**TASK STATEMENT:** Starting with the first line, output the data exactly through to the end.

**DATA SHOWN:**
########

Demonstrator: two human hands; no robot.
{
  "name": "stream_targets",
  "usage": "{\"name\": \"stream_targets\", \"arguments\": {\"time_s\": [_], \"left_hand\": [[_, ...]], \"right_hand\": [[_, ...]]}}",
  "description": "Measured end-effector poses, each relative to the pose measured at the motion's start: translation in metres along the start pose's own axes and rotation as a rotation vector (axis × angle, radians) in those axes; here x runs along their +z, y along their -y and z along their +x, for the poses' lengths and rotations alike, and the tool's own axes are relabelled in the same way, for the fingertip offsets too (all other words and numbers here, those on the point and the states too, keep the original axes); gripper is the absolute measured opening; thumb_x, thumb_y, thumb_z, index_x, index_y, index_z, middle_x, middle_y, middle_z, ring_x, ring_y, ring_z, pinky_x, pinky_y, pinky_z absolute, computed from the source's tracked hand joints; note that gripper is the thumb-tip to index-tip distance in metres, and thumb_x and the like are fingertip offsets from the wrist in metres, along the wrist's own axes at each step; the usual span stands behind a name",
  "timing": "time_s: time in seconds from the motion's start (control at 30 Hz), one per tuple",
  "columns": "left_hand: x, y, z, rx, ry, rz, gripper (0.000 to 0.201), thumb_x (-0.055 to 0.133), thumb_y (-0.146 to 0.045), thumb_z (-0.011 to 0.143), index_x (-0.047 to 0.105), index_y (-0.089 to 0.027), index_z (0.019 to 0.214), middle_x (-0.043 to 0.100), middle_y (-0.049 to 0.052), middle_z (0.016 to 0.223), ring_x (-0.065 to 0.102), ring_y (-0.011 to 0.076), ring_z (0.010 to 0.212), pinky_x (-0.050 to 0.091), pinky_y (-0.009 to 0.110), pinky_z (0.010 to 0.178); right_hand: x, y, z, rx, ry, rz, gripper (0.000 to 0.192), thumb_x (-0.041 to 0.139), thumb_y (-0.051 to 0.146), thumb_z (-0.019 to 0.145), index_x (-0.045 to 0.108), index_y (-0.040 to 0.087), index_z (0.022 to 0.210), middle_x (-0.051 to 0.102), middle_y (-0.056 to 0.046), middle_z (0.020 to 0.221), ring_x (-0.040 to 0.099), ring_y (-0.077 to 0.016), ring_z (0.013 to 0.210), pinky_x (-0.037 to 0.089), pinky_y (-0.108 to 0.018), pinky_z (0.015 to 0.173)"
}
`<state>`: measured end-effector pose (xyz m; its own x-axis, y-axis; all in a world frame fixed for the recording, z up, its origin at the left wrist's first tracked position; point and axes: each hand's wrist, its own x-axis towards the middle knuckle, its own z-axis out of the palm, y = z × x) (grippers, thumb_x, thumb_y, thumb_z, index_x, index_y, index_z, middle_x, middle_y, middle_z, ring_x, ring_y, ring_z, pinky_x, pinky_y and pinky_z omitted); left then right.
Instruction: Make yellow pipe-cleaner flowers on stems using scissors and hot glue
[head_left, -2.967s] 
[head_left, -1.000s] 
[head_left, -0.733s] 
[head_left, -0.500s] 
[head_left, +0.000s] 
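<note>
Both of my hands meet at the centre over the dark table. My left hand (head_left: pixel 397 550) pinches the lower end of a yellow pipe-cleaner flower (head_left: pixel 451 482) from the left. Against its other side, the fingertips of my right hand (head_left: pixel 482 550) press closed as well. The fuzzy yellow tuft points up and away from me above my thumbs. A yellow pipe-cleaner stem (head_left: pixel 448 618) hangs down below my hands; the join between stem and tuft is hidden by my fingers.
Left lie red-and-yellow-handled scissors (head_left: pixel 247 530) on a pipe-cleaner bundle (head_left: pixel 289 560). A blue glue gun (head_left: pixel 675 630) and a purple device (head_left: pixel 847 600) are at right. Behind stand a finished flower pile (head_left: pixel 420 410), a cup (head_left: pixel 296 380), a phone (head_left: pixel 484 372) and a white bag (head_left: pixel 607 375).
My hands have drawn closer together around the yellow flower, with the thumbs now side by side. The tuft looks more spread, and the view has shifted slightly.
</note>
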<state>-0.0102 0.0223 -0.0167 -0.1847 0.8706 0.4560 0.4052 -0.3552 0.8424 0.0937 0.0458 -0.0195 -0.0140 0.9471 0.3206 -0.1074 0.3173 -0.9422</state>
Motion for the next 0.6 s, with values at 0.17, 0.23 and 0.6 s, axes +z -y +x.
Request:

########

**SOLUTION TO THIS PROBLEM:**
Demonstrator: two human hands; no robot.
{
  "name": "stream_targets",
  "usage": "{\"name\": \"stream_targets\", \"arguments\": {\"time_s\": [_], \"left_hand\": [[_, ...]], \"right_hand\": [[_, ...]]}}",
  "description": "Measured end-effector poses, each relative to the pose measured at the motion's start: translation in metres along the start pose's own axes and rotation as a rotation vector (axis × angle, radians) in those axes; here x runs along their +z, y along their -y and z along their +x, for the poses' lengths and rotations alike, and the tool's own axes are relabelled in the same way, for the fingertip offsets too (all other words and numbers here, those on the point and the states too, keep the original axes); gripper is the absolute measured opening; thumb_x, thumb_y, thumb_z, index_x, index_y, index_z, middle_x, middle_y, middle_z, ring_x, ring_y, ring_z, pinky_x, pinky_y, pinky_z absolute, computed from the source's tracked hand joints; note that gripper is the thumb-tip to index-tip distance in metres, and thumb_x and the like are fingertip offsets from the wrist in metres, along the wrist's own axes at each step; the usual span stands behind a name",
  "timing": "time_s: time in seconds from the motion's start (control at 30 Hz), one per tuple",
  "columns": "left_hand: x, y, z, rx, ry, rz, gripper (0.000 to 0.201), thumb_x (-0.055 to 0.133), thumb_y (-0.146 to 0.045), thumb_z (-0.011 to 0.143), index_x (-0.047 to 0.105), index_y (-0.089 to 0.027), index_z (0.019 to 0.214), middle_x (-0.043 to 0.100), middle_y (-0.049 to 0.052), middle_z (0.016 to 0.223), ring_x (-0.065 to 0.102), ring_y (-0.011 to 0.076), ring_z (0.010 to 0.212), pinky_x (-0.050 to 0.091), pinky_y (-0.009 to 0.110), pinky_z (0.010 to 0.178); right_hand: x, y, z, rx, ry, rz, gripper (0.000 to 0.192), thumb_x (-0.041 to 0.139), thumb_y (-0.051 to 0.146), thumb_z (-0.019 to 0.145), index_x (-0.045 to 0.108), index_y (-0.040 to 0.087), index_z (0.022 to 0.210), middle_x (-0.051 to 0.102), middle_y (-0.056 to 0.046), middle_z (0.020 to 0.221), ring_x (-0.040 to 0.099), ring_y (-0.077 to 0.016), ring_z (0.013 to 0.210), pinky_x (-0.037 to 0.089), pinky_y (-0.108 to 0.018), pinky_z (0.015 to 0.173)"
}
`<state>`: measured end-effector pose (xyz m; its own x-axis, y-axis; all in a world frame fixed for the recording, z up, its origin at the left wrist's first tracked position; point and axes: each hand's wrist, its own x-axis towards the middle knuckle, its own z-axis out of the palm, y = z × x) (grippers, thumb_x, thumb_y, thumb_z, index_x, index_y, index_z, middle_x, middle_y, middle_z, ring_x, ring_y, ring_z, pinky_x, pinky_y and pinky_z omitted); left then right.
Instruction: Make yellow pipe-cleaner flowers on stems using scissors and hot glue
[head_left, -2.967s] 
[head_left, -1.000s] 
[head_left, -0.733s] 
[head_left, -0.500s] 
[head_left, +0.000s] 
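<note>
Both of my hands meet at the centre over the dark table. My left hand (head_left: pixel 397 550) pinches the lower end of a yellow pipe-cleaner flower (head_left: pixel 451 482) from the left. Against its other side, the fingertips of my right hand (head_left: pixel 482 550) press closed as well. The fuzzy yellow tuft points up and away from me above my thumbs. A yellow pipe-cleaner stem (head_left: pixel 448 618) hangs down below my hands; the join between stem and tuft is hidden by my fingers.
Left lie red-and-yellow-handled scissors (head_left: pixel 247 530) on a pipe-cleaner bundle (head_left: pixel 289 560). A blue glue gun (head_left: pixel 675 630) and a purple device (head_left: pixel 847 600) are at right. Behind stand a finished flower pile (head_left: pixel 420 410), a cup (head_left: pixel 296 380), a phone (head_left: pixel 484 372) and a white bag (head_left: pixel 607 375).
My hands have drawn closer together around the yellow flower, with the thumbs now side by side. The tuft looks more spread, and the view has shifted slightly.
</note>
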<state>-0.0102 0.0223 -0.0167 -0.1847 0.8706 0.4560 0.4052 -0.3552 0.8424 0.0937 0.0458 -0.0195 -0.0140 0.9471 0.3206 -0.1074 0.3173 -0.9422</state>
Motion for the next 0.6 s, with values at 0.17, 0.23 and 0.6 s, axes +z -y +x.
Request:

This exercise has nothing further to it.